De un tiempo a esta parte hay un momento de mi vida al que le he dado vueltas con frecuencia. Se trata de un día de este mes de mayo pasado en el que, junto con M. y mi amigo X. hice un trepidante paseo en bici desde el centro de Valencia hasta la playa de La Malvarrosa. Una vez allí, nos comimos una paella. Luego, mientras la tormenta embalsamaba (y enfriaba) el aire, una mujer vino a conocernos en un encuentro que, por diferentes razones, resultó irrepetible para los cuatro. Después, volvimos en bicicleta –llegamos tarde, las bicis eran de alquiler- y después de cenar en un restaurante, X. y yo paseamos largamente hablando de esa clase de cosas que no se pueden tratar por teléfono.
¿Por qué me obsesiona ese día? Muy fácil: porque durante aquel tramo de apenas doce horas fui absoluta, pacífica y redondamente feliz, y no estoy seguro de si realmente me di cuenta en ese momento de que lo era.

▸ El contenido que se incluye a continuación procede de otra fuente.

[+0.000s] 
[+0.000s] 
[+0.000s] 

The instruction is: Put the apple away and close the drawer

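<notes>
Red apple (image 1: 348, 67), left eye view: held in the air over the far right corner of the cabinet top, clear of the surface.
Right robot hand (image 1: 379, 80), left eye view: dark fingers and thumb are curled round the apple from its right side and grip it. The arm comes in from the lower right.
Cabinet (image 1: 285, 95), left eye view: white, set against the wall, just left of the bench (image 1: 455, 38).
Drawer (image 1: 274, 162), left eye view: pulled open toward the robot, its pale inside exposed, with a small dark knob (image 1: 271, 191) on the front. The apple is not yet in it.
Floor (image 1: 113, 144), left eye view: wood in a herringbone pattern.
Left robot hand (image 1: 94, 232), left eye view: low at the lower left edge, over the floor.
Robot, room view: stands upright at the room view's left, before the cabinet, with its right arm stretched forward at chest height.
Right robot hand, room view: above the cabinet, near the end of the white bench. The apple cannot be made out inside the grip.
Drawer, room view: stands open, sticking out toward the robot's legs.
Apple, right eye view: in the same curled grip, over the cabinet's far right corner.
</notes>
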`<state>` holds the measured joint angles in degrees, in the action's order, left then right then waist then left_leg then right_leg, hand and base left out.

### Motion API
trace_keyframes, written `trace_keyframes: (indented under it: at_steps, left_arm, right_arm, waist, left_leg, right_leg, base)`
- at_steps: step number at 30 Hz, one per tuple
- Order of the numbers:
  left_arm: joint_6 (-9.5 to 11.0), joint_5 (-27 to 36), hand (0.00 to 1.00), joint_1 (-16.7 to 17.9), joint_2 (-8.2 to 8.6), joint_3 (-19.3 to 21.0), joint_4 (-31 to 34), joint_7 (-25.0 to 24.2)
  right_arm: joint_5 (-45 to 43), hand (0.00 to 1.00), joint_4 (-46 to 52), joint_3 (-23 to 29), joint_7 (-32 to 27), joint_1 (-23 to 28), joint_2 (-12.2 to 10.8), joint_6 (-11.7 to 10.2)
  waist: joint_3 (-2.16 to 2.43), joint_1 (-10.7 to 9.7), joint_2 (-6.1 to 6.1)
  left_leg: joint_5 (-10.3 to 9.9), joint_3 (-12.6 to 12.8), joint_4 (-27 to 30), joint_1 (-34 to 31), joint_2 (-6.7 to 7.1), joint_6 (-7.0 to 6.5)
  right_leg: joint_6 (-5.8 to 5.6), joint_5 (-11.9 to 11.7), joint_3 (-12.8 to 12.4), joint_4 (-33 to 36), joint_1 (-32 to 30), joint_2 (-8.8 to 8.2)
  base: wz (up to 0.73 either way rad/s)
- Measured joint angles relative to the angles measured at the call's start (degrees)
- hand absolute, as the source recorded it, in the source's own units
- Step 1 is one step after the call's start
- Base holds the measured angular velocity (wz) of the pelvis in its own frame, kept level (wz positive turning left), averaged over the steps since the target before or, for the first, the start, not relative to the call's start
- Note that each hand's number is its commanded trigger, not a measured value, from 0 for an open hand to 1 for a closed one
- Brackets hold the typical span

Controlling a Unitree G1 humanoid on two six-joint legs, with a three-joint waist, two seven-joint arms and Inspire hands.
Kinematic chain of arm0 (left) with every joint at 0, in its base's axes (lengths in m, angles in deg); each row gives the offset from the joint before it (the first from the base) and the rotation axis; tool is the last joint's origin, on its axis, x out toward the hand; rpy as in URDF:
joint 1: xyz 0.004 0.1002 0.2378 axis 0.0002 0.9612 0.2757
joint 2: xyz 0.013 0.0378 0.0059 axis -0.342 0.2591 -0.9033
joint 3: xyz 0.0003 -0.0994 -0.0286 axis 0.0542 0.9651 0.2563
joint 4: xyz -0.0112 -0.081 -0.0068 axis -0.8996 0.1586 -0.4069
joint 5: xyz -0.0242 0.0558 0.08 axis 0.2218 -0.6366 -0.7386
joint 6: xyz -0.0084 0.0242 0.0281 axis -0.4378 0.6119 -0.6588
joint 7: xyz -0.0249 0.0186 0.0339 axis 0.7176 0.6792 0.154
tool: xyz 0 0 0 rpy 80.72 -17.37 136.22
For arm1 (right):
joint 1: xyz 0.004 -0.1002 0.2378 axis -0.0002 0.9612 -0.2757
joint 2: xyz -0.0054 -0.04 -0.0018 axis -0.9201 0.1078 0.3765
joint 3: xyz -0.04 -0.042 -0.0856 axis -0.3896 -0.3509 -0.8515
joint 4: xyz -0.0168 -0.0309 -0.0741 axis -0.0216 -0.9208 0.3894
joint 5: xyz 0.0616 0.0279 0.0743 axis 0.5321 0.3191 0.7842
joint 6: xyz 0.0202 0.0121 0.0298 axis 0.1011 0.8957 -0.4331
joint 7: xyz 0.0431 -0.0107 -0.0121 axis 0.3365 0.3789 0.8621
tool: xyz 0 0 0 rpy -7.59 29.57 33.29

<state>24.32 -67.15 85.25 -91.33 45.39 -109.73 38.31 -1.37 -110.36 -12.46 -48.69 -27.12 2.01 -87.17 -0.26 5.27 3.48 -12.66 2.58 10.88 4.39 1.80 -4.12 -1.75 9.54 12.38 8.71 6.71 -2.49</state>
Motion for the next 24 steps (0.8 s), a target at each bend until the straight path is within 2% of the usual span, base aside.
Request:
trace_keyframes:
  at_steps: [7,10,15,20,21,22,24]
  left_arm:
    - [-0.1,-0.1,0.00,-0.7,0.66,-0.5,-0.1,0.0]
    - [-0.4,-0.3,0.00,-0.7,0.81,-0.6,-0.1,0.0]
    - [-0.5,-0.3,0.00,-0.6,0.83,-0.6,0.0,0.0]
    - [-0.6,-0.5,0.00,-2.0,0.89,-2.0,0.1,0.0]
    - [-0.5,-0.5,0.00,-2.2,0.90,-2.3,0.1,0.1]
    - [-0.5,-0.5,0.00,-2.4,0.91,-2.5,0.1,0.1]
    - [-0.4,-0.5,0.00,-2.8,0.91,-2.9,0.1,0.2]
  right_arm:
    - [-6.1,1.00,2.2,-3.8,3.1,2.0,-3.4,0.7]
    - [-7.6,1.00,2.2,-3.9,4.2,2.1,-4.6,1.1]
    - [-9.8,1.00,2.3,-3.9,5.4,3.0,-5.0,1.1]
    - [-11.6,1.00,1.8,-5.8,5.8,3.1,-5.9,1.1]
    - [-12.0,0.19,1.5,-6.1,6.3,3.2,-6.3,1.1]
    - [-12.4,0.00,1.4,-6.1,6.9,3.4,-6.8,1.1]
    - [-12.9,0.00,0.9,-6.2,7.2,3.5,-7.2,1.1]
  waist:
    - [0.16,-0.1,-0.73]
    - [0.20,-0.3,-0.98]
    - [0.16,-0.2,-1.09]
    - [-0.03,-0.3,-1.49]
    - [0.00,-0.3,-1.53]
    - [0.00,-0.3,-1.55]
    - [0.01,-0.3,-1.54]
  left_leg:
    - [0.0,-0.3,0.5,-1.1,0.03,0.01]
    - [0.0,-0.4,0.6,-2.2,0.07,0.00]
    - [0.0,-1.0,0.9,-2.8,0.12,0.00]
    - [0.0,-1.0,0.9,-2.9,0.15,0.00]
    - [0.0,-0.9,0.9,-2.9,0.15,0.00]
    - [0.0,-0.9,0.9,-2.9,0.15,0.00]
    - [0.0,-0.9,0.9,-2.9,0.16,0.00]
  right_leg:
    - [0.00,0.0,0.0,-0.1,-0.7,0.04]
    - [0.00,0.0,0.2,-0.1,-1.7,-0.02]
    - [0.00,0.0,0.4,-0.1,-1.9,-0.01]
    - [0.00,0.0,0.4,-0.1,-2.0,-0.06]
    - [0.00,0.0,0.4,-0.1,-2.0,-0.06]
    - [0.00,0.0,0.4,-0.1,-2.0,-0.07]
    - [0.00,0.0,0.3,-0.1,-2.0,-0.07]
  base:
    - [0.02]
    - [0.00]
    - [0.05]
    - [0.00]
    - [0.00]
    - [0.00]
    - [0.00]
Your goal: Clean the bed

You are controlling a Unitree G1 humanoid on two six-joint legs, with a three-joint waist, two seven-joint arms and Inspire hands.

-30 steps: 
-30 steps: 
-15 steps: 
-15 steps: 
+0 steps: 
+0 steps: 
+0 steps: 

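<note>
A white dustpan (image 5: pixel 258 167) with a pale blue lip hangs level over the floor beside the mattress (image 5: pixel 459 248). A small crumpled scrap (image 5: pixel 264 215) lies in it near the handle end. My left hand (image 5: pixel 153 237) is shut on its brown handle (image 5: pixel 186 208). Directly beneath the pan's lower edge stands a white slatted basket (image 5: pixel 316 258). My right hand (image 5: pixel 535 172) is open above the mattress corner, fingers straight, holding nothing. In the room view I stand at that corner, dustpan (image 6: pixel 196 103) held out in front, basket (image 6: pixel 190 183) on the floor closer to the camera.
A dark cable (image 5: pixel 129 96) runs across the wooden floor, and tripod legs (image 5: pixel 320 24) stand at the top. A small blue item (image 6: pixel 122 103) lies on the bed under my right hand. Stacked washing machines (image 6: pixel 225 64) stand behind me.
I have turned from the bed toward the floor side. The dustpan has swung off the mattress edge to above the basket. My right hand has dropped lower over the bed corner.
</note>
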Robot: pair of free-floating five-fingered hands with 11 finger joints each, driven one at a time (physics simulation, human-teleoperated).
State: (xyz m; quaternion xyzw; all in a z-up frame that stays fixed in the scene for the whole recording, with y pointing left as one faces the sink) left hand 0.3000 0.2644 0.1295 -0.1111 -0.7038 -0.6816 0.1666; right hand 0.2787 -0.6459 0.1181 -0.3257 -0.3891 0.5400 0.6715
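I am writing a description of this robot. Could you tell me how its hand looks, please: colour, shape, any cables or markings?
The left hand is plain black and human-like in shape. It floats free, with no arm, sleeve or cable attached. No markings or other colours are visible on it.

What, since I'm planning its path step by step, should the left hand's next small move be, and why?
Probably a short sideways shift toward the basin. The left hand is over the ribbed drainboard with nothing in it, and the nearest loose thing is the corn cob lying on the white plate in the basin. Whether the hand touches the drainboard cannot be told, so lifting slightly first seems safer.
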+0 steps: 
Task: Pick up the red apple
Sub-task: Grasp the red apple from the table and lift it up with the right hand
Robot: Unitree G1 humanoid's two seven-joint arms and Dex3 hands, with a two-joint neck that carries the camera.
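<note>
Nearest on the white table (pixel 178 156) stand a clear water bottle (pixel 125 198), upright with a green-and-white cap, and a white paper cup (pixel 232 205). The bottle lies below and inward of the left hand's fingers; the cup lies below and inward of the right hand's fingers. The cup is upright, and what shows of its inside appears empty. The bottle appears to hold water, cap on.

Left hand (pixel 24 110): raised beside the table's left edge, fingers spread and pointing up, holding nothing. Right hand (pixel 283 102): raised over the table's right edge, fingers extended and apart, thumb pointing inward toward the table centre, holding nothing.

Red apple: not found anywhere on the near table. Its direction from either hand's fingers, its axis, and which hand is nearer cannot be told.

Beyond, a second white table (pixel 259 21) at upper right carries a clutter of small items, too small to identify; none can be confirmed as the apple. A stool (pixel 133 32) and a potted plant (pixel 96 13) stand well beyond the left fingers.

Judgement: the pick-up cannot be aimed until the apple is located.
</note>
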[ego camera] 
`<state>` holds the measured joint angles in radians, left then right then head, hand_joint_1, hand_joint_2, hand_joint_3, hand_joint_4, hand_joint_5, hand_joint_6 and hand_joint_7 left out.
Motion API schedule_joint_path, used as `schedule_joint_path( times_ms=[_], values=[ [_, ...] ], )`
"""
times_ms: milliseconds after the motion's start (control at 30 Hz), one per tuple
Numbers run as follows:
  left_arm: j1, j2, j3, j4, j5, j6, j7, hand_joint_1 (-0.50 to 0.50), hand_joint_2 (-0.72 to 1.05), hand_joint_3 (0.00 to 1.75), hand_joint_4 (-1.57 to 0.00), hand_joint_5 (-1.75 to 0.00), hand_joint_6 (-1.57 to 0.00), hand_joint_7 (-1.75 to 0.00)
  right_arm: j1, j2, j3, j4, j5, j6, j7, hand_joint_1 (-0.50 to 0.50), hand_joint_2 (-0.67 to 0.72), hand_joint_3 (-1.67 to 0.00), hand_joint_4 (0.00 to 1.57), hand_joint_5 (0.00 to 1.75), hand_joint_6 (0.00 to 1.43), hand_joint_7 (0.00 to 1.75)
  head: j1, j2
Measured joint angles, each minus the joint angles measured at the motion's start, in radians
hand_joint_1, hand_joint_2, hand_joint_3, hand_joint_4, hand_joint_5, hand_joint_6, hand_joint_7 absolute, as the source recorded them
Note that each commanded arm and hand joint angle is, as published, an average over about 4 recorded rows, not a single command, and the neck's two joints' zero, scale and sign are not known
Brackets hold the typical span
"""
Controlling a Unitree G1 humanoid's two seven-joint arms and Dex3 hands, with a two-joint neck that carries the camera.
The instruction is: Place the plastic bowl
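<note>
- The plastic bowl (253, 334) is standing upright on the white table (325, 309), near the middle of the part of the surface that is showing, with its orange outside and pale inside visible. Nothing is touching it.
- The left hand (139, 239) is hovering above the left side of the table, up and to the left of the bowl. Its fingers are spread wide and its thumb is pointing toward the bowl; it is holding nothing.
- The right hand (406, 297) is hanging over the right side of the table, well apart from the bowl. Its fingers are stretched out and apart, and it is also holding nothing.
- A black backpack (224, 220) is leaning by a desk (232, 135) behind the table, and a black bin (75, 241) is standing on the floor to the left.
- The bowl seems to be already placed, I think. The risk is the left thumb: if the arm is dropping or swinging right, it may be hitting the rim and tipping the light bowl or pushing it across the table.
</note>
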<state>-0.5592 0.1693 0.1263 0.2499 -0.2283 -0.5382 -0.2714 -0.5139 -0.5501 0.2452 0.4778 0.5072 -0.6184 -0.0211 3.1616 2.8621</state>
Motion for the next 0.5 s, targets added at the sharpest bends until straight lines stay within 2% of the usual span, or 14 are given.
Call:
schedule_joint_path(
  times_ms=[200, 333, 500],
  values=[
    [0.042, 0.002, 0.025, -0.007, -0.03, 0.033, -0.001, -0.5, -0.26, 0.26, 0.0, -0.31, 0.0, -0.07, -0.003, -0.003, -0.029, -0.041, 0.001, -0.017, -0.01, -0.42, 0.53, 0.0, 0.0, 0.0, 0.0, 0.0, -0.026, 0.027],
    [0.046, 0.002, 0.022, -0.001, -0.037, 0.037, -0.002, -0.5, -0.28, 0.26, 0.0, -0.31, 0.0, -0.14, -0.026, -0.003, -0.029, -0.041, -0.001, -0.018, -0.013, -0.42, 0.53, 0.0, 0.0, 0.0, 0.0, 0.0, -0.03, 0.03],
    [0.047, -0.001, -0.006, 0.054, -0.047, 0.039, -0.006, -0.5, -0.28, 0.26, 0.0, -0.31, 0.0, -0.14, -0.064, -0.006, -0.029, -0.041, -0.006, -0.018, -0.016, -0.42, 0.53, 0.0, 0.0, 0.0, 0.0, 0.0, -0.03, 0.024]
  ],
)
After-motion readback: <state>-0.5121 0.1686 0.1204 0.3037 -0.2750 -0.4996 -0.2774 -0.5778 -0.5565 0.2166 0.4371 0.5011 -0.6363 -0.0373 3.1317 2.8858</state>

Durante los meses que han pasado desde entonces, aquellas dulces horas en compañía de esas tres personas, me han venido repetidas veces a la memoria. Insistentemente.
Todos los pormenores de aquel día, hasta los más pequeños, han pasado por delante de mis ojos. Cumplidos, precisos y, sin embargo, tan desasosegantes. Cada vez que he tenido delante de mí un día de benéfica normalidad, uno de esos días aburridos que, a primera vista, forman la obra muerta de una vida, me he acordado de aquel rutilante paseo en bicicleta, de aquel baño de mar. Y he sentido que quizá algún detalle se me estaba escapando.